# TASK OBJECTIVE
Copy each line of the data below, character for character.
•••••
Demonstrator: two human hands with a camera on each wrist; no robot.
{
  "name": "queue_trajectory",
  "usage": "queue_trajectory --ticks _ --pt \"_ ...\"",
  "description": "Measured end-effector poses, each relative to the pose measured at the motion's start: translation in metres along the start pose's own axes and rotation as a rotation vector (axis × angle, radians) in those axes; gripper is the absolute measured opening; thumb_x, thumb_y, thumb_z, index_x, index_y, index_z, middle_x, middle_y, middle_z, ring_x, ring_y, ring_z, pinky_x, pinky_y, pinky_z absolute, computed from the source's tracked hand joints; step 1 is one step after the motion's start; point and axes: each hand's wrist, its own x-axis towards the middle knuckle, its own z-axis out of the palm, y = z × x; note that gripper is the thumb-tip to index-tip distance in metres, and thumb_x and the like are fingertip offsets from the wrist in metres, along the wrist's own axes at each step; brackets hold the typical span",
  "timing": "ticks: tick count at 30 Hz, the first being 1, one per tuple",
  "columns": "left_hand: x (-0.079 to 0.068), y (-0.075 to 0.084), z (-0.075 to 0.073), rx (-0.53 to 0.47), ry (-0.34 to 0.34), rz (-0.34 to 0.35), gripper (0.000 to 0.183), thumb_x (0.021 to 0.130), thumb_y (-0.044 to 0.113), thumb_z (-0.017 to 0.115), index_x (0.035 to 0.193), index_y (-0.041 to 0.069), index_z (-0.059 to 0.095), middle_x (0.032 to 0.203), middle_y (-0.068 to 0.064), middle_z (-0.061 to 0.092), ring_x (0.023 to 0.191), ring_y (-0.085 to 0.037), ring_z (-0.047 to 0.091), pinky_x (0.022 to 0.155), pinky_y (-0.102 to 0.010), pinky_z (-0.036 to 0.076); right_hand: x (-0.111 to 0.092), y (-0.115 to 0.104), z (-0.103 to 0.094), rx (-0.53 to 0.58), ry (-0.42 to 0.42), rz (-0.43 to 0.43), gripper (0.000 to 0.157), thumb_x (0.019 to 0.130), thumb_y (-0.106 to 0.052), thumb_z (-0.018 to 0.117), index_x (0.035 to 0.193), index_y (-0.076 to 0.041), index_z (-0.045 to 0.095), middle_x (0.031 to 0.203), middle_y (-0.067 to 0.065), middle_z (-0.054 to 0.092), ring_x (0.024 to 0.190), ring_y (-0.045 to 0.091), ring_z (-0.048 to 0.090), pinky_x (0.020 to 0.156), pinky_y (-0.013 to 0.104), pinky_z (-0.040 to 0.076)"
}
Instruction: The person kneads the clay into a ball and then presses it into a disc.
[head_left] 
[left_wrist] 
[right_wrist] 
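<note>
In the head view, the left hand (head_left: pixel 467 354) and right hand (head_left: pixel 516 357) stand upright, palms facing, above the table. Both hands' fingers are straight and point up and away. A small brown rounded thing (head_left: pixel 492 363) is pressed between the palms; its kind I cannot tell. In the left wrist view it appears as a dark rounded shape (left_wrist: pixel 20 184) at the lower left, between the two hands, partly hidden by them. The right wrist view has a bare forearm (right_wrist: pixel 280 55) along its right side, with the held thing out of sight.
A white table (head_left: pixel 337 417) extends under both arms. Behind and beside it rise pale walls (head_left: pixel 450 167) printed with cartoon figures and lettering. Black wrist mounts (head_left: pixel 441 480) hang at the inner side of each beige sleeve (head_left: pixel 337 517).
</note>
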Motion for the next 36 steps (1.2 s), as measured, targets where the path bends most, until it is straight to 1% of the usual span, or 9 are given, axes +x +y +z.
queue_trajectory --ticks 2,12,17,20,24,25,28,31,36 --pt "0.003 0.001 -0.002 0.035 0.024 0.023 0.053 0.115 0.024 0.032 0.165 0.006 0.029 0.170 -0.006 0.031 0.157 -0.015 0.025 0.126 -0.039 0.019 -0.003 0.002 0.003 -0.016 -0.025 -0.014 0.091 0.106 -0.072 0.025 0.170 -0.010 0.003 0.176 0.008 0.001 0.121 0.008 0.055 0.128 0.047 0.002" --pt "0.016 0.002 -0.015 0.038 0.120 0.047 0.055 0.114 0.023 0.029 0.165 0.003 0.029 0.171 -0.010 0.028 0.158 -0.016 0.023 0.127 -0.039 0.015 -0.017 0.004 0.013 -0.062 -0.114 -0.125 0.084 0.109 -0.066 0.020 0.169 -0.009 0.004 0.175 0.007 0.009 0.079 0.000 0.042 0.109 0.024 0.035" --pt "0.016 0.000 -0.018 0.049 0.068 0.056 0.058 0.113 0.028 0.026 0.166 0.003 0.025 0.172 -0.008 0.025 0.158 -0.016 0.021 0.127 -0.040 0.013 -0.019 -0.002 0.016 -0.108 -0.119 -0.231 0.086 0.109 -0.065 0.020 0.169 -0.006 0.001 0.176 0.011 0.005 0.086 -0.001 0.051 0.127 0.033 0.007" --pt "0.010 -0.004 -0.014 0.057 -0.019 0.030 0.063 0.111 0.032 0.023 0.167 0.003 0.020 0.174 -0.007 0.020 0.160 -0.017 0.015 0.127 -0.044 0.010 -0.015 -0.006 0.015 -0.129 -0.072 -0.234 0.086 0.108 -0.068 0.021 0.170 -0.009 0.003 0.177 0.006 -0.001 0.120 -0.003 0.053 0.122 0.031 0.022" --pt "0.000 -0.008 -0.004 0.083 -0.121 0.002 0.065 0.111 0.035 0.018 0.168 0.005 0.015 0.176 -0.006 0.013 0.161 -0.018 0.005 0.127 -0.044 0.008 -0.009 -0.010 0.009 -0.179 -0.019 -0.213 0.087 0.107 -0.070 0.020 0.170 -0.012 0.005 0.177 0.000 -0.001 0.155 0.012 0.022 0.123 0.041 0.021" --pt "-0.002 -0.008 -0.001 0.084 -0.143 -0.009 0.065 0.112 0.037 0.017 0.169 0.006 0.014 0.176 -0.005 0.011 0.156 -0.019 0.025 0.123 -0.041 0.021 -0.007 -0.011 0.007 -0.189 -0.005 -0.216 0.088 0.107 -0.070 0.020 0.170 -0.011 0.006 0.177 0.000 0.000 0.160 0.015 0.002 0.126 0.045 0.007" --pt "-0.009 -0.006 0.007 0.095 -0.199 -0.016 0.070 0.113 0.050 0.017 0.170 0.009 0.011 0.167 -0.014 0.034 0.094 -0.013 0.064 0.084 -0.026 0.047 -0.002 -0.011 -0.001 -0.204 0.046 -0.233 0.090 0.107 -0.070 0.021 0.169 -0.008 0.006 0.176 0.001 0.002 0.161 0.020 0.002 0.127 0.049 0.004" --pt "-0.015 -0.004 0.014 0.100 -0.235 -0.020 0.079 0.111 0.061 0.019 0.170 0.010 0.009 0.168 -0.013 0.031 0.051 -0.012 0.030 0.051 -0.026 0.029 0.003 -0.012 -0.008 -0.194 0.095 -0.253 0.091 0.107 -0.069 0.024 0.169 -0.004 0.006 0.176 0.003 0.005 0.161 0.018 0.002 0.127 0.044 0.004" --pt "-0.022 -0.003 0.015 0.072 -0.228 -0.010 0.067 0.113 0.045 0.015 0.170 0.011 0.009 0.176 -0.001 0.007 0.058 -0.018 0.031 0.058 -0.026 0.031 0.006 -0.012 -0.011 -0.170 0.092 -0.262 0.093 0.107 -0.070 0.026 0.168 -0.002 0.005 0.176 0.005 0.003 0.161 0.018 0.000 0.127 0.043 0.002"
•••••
# COMPLETED TASK
Demonstrator: two human hands with a camera on each wrist; no robot.
{
  "name": "queue_trajectory",
  "usage": "queue_trajectory --ticks _ --pt \"_ ...\"",
  "description": "Measured end-effector poses, each relative to the pose measured at the motion's start: translation in metres along the start pose's own axes and rotation as a rotation vector (axis × angle, radians) in those axes; gripper is the absolute measured opening; thumb_x, thumb_y, thumb_z, index_x, index_y, index_z, middle_x, middle_y, middle_z, ring_x, ring_y, ring_z, pinky_x, pinky_y, pinky_z absolute, computed from the source's tracked hand joints; step 1 is one step after the motion's start; point and axes: each hand's wrist, its own x-axis towards the middle knuckle, its own z-axis out of the palm, y = z × x; note that gripper is the thumb-tip to index-tip distance in metres, and thumb_x and the like are fingertip offsets from the wrist in metres, along the wrist's own axes at each step; brackets hold the typical span",
  "timing": "ticks: tick count at 30 Hz, the first being 1, one per tuple",
  "columns": "left_hand: x (-0.079 to 0.068), y (-0.075 to 0.084), z (-0.075 to 0.073), rx (-0.53 to 0.47), ry (-0.34 to 0.34), rz (-0.34 to 0.35), gripper (0.000 to 0.183), thumb_x (0.021 to 0.130), thumb_y (-0.044 to 0.113), thumb_z (-0.017 to 0.115), index_x (0.035 to 0.193), index_y (-0.041 to 0.069), index_z (-0.059 to 0.095), middle_x (0.032 to 0.203), middle_y (-0.068 to 0.064), middle_z (-0.061 to 0.092), ring_x (0.023 to 0.191), ring_y (-0.085 to 0.037), ring_z (-0.047 to 0.091), pinky_x (0.022 to 0.155), pinky_y (-0.102 to 0.010), pinky_z (-0.036 to 0.076); right_hand: x (-0.111 to 0.092), y (-0.115 to 0.104), z (-0.103 to 0.094), rx (-0.53 to 0.58), ry (-0.42 to 0.42), rz (-0.43 to 0.43), gripper (0.000 to 0.157), thumb_x (0.019 to 0.130), thumb_y (-0.106 to 0.052), thumb_z (-0.018 to 0.117), index_x (0.035 to 0.193), index_y (-0.076 to 0.041), index_z (-0.045 to 0.095), middle_x (0.031 to 0.203), middle_y (-0.067 to 0.065), middle_z (-0.054 to 0.092), ring_x (0.024 to 0.190), ring_y (-0.045 to 0.091), ring_z (-0.048 to 0.090), pinky_x (0.020 to 0.156), pinky_y (-0.013 to 0.104), pinky_z (-0.040 to 0.076)"
}
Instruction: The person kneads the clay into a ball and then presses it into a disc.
[head_left] 
[left_wrist] 
[right_wrist] 
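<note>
In the head view, the left hand (head_left: pixel 467 354) and right hand (head_left: pixel 516 357) stand upright, palms facing, above the table. Both hands' fingers are straight and point up and away. A small brown rounded thing (head_left: pixel 492 363) is pressed between the palms; its kind I cannot tell. In the left wrist view it appears as a dark rounded shape (left_wrist: pixel 20 184) at the lower left, between the two hands, partly hidden by them. The right wrist view has a bare forearm (right_wrist: pixel 280 55) along its right side, with the held thing out of sight.
A white table (head_left: pixel 337 417) extends under both arms. Behind and beside it rise pale walls (head_left: pixel 450 167) printed with cartoon figures and lettering. Black wrist mounts (head_left: pixel 441 480) hang at the inner side of each beige sleeve (head_left: pixel 337 517).
</note>
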Motion for the next 36 steps (1.2 s), as measured, targets where the path bends most, until it is straight to 1% of the usual span, or 9 are given, axes +x +y +z.
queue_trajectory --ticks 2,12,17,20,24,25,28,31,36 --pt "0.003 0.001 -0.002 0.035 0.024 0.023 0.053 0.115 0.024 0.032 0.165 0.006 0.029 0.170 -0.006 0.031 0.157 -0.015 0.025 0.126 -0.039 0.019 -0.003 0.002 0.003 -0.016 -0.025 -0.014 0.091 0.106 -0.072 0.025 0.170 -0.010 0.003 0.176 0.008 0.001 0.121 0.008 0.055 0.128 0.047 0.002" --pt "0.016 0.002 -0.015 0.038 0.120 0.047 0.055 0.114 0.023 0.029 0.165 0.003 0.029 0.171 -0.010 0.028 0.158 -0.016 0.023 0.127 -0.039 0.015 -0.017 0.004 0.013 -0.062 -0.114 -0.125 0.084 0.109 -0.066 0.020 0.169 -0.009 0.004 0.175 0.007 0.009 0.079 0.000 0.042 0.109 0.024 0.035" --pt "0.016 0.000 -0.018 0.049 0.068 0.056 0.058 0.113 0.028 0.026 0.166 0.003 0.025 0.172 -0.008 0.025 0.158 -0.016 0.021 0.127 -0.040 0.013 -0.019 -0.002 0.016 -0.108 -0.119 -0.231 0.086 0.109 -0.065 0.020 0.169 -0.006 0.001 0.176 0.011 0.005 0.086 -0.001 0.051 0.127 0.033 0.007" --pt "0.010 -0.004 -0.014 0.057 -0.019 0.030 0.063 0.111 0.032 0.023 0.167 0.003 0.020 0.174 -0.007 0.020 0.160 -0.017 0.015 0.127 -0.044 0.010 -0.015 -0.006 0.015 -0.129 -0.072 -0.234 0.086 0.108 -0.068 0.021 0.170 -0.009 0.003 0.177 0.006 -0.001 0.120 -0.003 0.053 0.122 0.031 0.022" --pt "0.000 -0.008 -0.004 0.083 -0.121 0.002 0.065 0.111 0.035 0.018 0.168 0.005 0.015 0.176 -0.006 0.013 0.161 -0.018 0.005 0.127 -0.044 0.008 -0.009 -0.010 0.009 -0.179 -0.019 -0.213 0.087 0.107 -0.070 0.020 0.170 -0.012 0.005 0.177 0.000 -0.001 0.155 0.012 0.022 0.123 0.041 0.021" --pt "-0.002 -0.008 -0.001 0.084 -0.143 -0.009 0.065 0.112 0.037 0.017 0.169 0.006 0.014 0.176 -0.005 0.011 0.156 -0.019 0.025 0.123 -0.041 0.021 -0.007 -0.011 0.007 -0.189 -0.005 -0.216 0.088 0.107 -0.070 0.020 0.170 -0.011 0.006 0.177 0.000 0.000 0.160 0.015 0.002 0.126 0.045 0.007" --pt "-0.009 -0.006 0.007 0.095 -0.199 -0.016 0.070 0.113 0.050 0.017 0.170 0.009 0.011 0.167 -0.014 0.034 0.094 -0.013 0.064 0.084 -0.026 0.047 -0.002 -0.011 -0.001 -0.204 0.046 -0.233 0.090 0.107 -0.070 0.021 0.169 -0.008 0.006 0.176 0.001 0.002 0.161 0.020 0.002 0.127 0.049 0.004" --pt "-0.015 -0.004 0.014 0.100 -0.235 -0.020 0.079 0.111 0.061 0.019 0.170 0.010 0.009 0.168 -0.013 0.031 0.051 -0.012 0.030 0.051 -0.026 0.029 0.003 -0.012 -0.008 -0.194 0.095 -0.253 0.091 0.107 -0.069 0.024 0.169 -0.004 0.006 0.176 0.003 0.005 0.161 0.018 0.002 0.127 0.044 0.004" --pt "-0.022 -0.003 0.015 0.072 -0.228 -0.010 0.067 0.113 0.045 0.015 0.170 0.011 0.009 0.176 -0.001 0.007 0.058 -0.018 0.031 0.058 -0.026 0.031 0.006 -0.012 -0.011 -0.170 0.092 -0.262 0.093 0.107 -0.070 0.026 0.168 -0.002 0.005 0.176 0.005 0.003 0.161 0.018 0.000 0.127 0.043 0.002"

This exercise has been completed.